1952 NBA Finals
| Team | Coach | Wins |
| Minneapolis Lakers | John Kundla | 4 |
| New York Knickerbockers | Joe Lapchick | 3 |
- Dates: April 12–25
- Hall of Famers: Lakers: George Mikan (1959) Jim Pollard (1978) Slater Martin (1982) Vern Mikkelsen (1995) Knickerbockers: Harry Gallatin (1991) Al McGuire (1992, coach) Dick McGuire (1993) Nat Clifton (2014) Coaches: Joe Lapchick (1966, player) John Kundla (1995)
- Eastern finals: Knickerbockers defeated Nationals, 3–1
- Western finals: Lakers defeated Royals, 3–1

= 1952 NBA Finals =

1952 basketball championship series

The 1952 NBA World Championship Series was the championship round of the 1952 NBA playoffs, which concluded the National Basketball Association (NBA)'s 1951–52 season. The Western Division champion Minneapolis Lakers faced the Eastern Division champion New York Knickerbockers in a best-of-seven series with Minneapolis having home-court advantage.

Minneapolis won game one and the teams thereafter alternated victories, Minneapolis winning the decisive game by a 17-point margin at home on Friday, April 25.

All but Game 7 were played in the teams' secondary arenas: the Lakers played at the Saint Paul Auditorium, while the Barnum circus bumped the Knickerbockers from Madison Square Garden to the 69th Regiment Armory.

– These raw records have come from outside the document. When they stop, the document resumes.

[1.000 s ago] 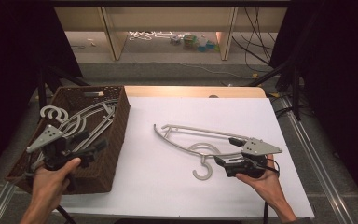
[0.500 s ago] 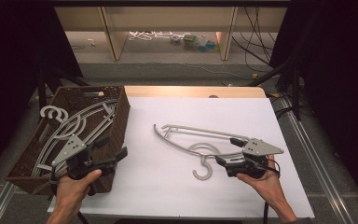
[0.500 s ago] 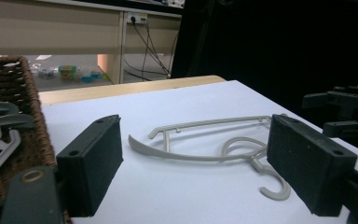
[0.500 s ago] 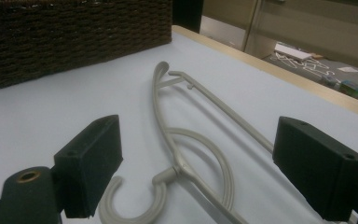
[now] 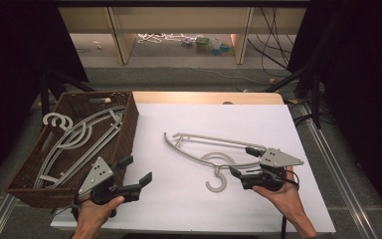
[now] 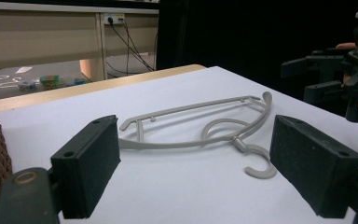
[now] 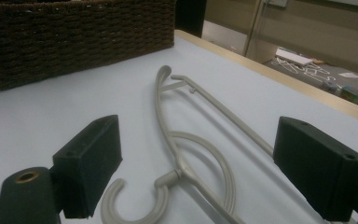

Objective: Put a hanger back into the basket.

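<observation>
Tongs: both are held wide and empty — the left gripper (image 5: 132,178) beside the wicker basket (image 5: 124,137), the right gripper (image 5: 242,164) at the hanger's right end.
Hanger: a grey plastic hanger (image 5: 206,149) is seen flat on the white table (image 5: 179,209), its hook (image 5: 216,183) turned toward the person, well apart from the basket.
Basket: more hangers (image 5: 74,139) are stacked inside.
Risk: the thin arm could be pinched off-centre — the hanger would likely swing, slip free, or be snagged on the basket rim.
</observation>
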Demonstrator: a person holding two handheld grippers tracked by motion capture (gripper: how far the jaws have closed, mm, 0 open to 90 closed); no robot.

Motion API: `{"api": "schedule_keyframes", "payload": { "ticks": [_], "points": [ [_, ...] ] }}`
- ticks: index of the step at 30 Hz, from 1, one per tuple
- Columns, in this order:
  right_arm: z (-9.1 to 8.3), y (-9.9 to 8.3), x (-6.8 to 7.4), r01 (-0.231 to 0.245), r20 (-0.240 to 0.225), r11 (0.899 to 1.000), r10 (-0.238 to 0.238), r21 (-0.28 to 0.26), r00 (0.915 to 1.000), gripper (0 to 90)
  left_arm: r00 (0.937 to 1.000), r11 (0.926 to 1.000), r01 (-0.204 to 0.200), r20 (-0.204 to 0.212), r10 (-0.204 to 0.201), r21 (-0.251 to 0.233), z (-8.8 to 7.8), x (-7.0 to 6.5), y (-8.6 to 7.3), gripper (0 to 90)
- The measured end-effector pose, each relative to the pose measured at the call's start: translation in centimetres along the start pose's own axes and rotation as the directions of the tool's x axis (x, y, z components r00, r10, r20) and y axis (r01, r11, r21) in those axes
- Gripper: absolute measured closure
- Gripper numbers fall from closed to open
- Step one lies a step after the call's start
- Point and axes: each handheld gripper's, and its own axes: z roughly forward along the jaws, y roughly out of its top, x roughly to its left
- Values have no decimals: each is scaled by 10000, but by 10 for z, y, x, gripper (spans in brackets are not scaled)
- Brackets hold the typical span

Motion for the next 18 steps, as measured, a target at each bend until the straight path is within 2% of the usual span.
{"api": "schedule_keyframes", "payload": {
  "ticks": [3,5,8,9,10,11,12,14,18],
  "points": [
    [0,0,0,57,14,10000,-57,62,10000,161,9996,9996,-260,-142,262,136,1,0,-6,158],
    [0,-1,0,82,-131,9999,-80,114,9999,161,9996,9993,-281,-91,283,254,3,0,-9,158],
    [0,-2,-1,148,-4,9998,-148,119,9999,161,9992,9988,-374,-146,378,303,4,1,-13,158],
    [0,-2,-1,212,-96,9994,-209,261,9997,160,9995,9989,-281,-156,287,372,4,1,-14,158],
    [0,-2,-1,312,-114,9987,-307,398,9995,161,9999,9994,-16,-123,20,340,4,1,-16,158],
    [2,-2,-2,553,-122,9976,-549,405,9984,164,9999,9995,81,-106,-77,314,5,1,-17,158],
    [2,-2,-2,662,-196,9960,-651,608,9977,163,9999,9992,19,-154,-13,393,5,1,-17,158],
    [4,-3,-2,740,-342,9949,-718,684,9968,163,9996,9986,-229,-162,237,467,7,0,-18,158],
    [12,-5,-8,897,-591,9886,-830,1205,9948,165,9991,9976,-383,-147,392,581,7,-1,-20,159]
  ]
}}
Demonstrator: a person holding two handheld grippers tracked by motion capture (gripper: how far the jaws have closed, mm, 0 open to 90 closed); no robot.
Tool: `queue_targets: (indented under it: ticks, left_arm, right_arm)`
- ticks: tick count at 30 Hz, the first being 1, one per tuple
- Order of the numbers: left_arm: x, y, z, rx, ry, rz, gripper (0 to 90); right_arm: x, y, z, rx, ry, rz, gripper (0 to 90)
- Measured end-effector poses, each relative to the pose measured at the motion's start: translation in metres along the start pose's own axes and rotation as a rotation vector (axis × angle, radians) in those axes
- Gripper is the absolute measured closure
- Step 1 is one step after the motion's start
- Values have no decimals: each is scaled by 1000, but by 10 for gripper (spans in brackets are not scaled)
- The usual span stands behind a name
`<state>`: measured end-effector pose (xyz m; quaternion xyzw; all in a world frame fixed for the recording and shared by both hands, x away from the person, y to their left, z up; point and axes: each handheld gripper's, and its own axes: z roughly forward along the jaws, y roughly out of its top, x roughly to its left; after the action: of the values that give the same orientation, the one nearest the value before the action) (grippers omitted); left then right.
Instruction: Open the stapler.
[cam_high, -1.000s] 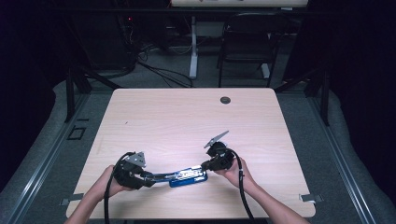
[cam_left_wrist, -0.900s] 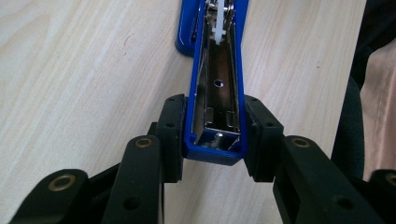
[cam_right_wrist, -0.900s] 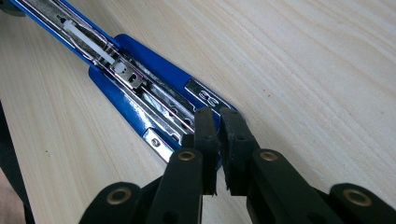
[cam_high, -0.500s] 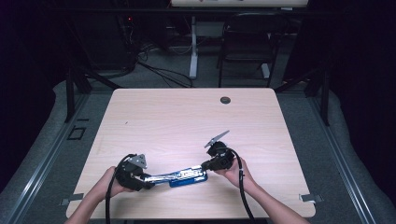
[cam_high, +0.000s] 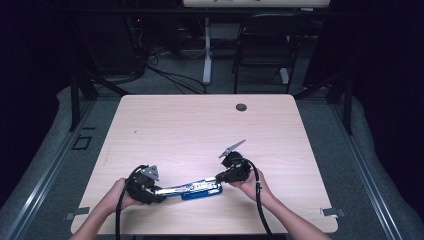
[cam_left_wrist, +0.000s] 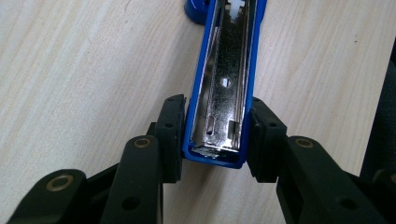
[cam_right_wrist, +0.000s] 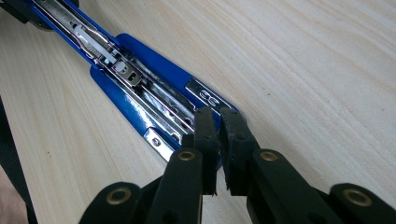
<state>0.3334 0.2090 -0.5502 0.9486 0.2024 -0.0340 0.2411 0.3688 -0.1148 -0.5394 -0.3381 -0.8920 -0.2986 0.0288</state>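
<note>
1. The stapler (cam_high: 192, 189) is blue, with a bright metal channel along its length, and it lies opened out flat near the front edge of the table (cam_high: 200, 125), stretched between the two grippers.
2. At its left end, the left gripper (cam_left_wrist: 217, 135) is clamped on the swung-open blue arm: in the left gripper view one black jaw presses each blue side wall, and the arm's squared end sits just inside the jaws.
3. Ahead of those jaws the silver staple channel (cam_left_wrist: 226, 88) faces up, with a small round hole and slots in it, and a white plastic part (cam_left_wrist: 236, 7) sits at its far end.
4. The channel holds no staples that can be made out.
5. In the right gripper view the stapler's base (cam_right_wrist: 154, 93) runs away from the jaws toward the upper left, its metal rail and a spring strip (cam_right_wrist: 93, 44) exposed.
6. The right gripper (cam_right_wrist: 218, 144) has its jaws nearly together, a thin gap between them, set over the near end of the base; whether they pinch any part of it cannot be told.
7. From the high view a hand holds each gripper, the left hand (cam_high: 117, 197) and the right hand (cam_high: 252, 185), cables trailing back.
8. Farther off on the table, well apart from the jaws, is a small dark round disc (cam_high: 241, 107); a chair (cam_high: 260, 45) stands beyond the table.
</note>
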Motion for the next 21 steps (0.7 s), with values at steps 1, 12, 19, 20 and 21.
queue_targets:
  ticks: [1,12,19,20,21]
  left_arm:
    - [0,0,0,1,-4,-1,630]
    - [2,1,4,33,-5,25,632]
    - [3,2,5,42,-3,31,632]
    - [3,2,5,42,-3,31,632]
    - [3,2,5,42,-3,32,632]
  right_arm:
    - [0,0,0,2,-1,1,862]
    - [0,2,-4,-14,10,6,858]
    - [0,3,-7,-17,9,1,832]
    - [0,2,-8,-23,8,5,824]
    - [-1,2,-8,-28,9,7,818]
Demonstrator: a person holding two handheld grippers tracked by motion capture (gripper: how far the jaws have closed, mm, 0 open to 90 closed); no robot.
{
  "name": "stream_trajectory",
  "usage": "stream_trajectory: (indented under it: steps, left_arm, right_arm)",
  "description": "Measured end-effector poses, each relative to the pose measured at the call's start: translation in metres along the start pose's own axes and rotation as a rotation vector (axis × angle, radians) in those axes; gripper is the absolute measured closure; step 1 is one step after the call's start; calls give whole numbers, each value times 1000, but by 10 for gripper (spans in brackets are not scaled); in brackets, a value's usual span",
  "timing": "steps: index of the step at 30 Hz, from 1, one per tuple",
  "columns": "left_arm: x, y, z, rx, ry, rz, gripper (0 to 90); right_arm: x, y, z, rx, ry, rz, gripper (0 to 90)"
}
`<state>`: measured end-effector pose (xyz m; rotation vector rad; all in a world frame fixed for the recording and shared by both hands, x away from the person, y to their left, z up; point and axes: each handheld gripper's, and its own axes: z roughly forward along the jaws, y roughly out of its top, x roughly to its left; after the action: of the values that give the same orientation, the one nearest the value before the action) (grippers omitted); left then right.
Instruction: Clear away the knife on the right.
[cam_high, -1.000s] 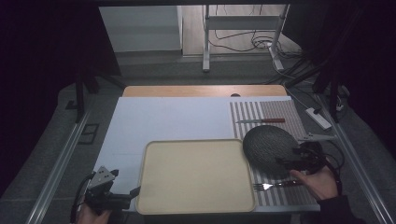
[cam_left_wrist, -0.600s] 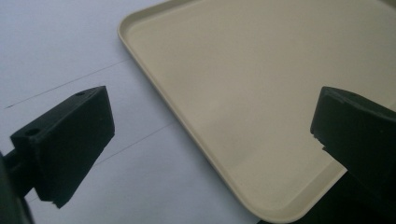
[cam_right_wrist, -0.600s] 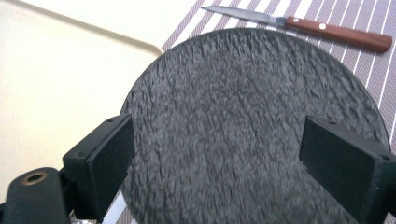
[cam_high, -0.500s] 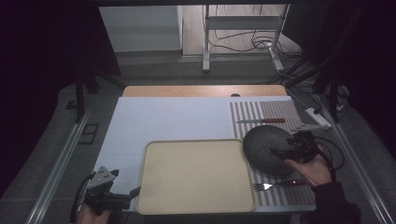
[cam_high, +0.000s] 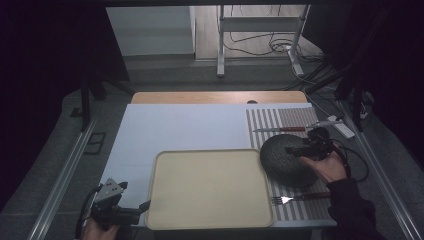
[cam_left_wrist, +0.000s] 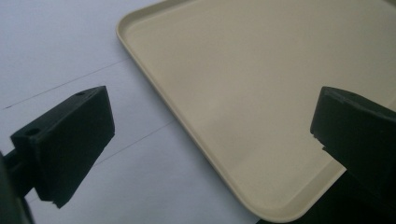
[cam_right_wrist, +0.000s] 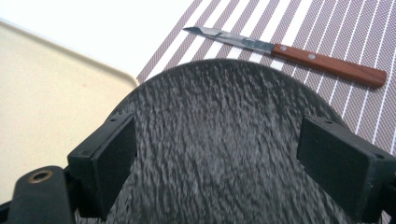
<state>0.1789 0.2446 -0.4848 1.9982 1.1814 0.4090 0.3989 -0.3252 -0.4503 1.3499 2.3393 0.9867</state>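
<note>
A cream tray (cam_high: 210, 190) lies at the near middle of the table. Right of it, a dark textured plate (cam_high: 282, 162) rests on a striped placemat (cam_high: 295, 117). My right gripper (cam_high: 300, 148) hovers over the plate's far right part, open. In the right gripper view the plate (cam_right_wrist: 219, 121) spreads under and between the wide-set jaws of that gripper (cam_right_wrist: 224, 149), which grip nothing. My left gripper (cam_high: 142, 209) sits at the tray's near left corner, open. In the left gripper view the tray's rim (cam_left_wrist: 187, 126) runs between the spread jaws of this gripper (cam_left_wrist: 215, 121).
A wooden-handled knife (cam_high: 280, 129) (cam_right_wrist: 289, 49) lies on the placemat beyond the plate. A fork (cam_high: 300, 198) lies near the front edge, right of the tray. A white mat (cam_high: 185, 125) covers the table's left and middle. Cables trail on the floor behind.
My right gripper moved away from the fork area, forward and leftward, to a spot over the plate. The left gripper, tray and plate stayed put.
</note>
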Motion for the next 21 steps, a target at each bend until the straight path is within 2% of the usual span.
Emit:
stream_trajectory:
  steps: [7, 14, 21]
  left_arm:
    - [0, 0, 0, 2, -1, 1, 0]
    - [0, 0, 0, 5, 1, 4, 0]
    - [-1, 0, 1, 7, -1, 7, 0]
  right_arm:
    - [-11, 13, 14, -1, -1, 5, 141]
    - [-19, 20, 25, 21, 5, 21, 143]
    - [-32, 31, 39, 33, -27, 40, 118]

The seven games were played in fourteen days, beginning Saturday and Sunday, April 12 and 13, in Minneapolis/St. Paul and returning to Minneapolis/St. Paul for games five and seven on the following Saturday and Friday. Meanwhile, three Wednesday or Friday games were played in New York City. The entire postseason tournament spanned 39 days in which Minneapolis played 13 games and New York 14.

==Series summary==

| Game | Date | Home team | Result | Road team |
|---|---|---|---|---|
| Game 1 | April 12 | Minneapolis Lakers | 83–79 (OT) (1–0) | New York Knickerbockers |
| Game 2 | April 13 | Minneapolis Lakers | 72–80 (1–1) | New York Knickerbockers |
| Game 3 | April 16 | New York Knickerbockers | 77–82 (1–2) | Minneapolis Lakers |
| Game 4 | April 18 | New York Knickerbockers | 90–89 (OT) (2–2) | Minneapolis Lakers |
| Game 5 | April 20 | Minneapolis Lakers | 102–89 (3–2) | New York Knickerbockers |
| Game 6 | April 23 | New York Knickerbockers | 76–68 (3–3) | Minneapolis Lakers |
| Game 7 | April 25 | Minneapolis Lakers | 82–65 (4–3) | New York Knickerbockers |

Lakers win series 4–3

==Game summaries==

This was the first playoff meeting between these two teams.